WHAT THE TASK REQUIRES:
Please repeat each of the records that follow, exactly as written.

(Beginning of EXCERPTED RECORDS)

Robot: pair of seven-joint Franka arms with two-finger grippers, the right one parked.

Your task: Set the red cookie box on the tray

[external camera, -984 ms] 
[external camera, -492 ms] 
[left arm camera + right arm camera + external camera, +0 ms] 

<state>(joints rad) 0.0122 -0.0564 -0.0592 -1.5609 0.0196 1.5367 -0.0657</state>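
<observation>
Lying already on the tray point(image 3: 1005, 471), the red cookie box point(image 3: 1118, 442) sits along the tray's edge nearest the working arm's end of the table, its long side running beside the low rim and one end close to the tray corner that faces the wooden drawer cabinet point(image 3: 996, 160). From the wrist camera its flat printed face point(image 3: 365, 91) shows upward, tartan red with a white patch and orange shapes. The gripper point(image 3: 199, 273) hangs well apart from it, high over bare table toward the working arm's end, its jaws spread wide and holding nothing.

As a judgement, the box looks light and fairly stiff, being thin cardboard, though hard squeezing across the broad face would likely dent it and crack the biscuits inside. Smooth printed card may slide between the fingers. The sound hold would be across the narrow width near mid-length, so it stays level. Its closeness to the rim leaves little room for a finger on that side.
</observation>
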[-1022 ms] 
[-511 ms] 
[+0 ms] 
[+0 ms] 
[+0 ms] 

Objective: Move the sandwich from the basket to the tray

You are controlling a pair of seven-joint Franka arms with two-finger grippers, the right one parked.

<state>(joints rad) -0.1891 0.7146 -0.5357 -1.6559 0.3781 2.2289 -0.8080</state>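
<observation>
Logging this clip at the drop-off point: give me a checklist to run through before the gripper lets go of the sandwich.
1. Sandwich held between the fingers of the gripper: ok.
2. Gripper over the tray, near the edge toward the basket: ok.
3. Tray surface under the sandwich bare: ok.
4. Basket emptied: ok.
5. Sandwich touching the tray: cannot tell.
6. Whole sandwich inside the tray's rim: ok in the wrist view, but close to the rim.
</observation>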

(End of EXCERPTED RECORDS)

ANSWER SPACE:
Robot: pair of seven-joint Franka arms with two-finger grippers, the right one parked.

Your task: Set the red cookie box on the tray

[external camera, -984 ms] 
[external camera, -492 ms] 
[left arm camera + right arm camera + external camera, +0 ms] 

<state>(joints rad) 0.0122 -0.0564 -0.0592 -1.5609 0.0196 1.5367 -0.0657</state>
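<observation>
Lying already on the tray point(image 3: 1005, 471), the red cookie box point(image 3: 1118, 442) sits along the tray's edge nearest the working arm's end of the table, its long side running beside the low rim and one end close to the tray corner that faces the wooden drawer cabinet point(image 3: 996, 160). From the wrist camera its flat printed face point(image 3: 365, 91) shows upward, tartan red with a white patch and orange shapes. The gripper point(image 3: 199, 273) hangs well apart from it, high over bare table toward the working arm's end, its jaws spread wide and holding nothing.

As a judgement, the box looks light and fairly stiff, being thin cardboard, though hard squeezing across the broad face would likely dent it and crack the biscuits inside. Smooth printed card may slide between the fingers. The sound hold would be across the narrow width near mid-length, so it stays level. Its closeness to the rim leaves little room for a finger on that side.
</observation>
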[-1022 ms] 
[-511 ms] 
[+0 ms] 
[+0 ms] 
[+0 ms] 

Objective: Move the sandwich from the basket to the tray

You are controlling a pair of seven-joint Franka arms with two-finger grippers, the right one parked.

<state>(joints rad) -0.1891 0.7146 -0.5357 -1.6559 0.3781 2.2289 -0.8080</state>
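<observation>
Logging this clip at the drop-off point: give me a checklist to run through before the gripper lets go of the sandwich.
1. Sandwich held between the fingers of the gripper: ok.
2. Gripper over the tray, near the edge toward the basket: ok.
3. Tray surface under the sandwich bare: ok.
4. Basket emptied: ok.
5. Sandwich touching the tray: cannot tell.
6. Whole sandwich inside the tray's rim: ok in the wrist view, but close to the rim.
</observation>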

There is no more to the output, and the exercise is done.